Kepala DLH Tanah Bumbu Muhammad Risdianadi mewakili Bupati Tanah Bumbu Andi Rudi Latif  menyampaikan bahwa lima sekolah penerima penghargaan diantaranya SMPN 1 Kusan Hulu dan SMPN 1 Satui yang meraih penghargaan Sekolah Adiwiyata Nasional 2025.  

Baca juga: Sekolah di Kotabaru borong penghargaan Adiwiyata

"SDN 2 Sepunggur, SDIT Al Fath Batulicin, dan SMPN 3 Angsana yang meraih penghargaan Sekolah Adiwiyata Provinsi 2025," katanya.

SMPN 1 Kusan Hulu tercatat sebagai peraih apresiasi tertinggi kedua kategori Sekolah Adiwiyata Nasional di tingkat Provinsi Kalimantan Selatan. 

Di tingkat Sekolah Dasar, SDN 2 Sepunggur juga menempati posisi tertinggi kedua kategori Sekolah Adiwiyata Provinsi 2025 se-Kalsel.

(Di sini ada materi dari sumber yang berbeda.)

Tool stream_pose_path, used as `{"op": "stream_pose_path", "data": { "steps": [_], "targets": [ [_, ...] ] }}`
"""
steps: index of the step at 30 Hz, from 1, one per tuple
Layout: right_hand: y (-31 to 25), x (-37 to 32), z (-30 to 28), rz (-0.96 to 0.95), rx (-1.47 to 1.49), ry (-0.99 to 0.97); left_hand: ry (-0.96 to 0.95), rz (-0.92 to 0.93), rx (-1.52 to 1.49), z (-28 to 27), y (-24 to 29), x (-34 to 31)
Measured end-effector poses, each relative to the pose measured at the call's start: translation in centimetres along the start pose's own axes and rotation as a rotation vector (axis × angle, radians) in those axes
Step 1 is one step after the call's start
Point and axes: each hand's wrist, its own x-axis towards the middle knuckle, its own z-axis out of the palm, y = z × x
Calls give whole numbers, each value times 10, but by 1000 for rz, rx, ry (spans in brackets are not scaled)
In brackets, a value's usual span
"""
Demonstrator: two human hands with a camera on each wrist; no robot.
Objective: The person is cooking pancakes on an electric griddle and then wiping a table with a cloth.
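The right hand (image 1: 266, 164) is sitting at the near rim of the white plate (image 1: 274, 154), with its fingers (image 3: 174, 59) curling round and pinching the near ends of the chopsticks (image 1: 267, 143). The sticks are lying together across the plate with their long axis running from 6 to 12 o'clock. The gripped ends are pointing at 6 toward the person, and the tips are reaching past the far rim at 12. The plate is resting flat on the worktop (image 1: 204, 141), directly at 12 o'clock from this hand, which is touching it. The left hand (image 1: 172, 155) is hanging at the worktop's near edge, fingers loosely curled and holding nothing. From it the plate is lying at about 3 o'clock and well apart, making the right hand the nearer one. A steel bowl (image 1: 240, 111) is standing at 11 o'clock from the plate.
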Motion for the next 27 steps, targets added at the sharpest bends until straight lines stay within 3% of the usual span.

Ia mengatakan prestasi ini menjadi bukti komitmen sekolah-sekolah di Tanah Bumbu dalam mewujudkan lingkungan belajar yang bersih, sehat, dan berwawasan lingkungan.  

"Adiwiyata bukan sekadar simbol, tetapi wujud nyata bahwa sekolah di Tanah Bumbu mampu menanamkan budaya peduli lingkungan kepada peserta didik," terangnya. 

Baca juga: SMA Negeri I Tanta Tabalong bentuk kader Adiwiyata

Penghargaan tersebut diserahkan oleh Gubernur Kalimantan Selatan (Kalsel) H. Muhidin melalui Kepala Dinas Lingkungan Hidup (DLH) Provinsi Kalsel, Rahmad Prapto Udoyo.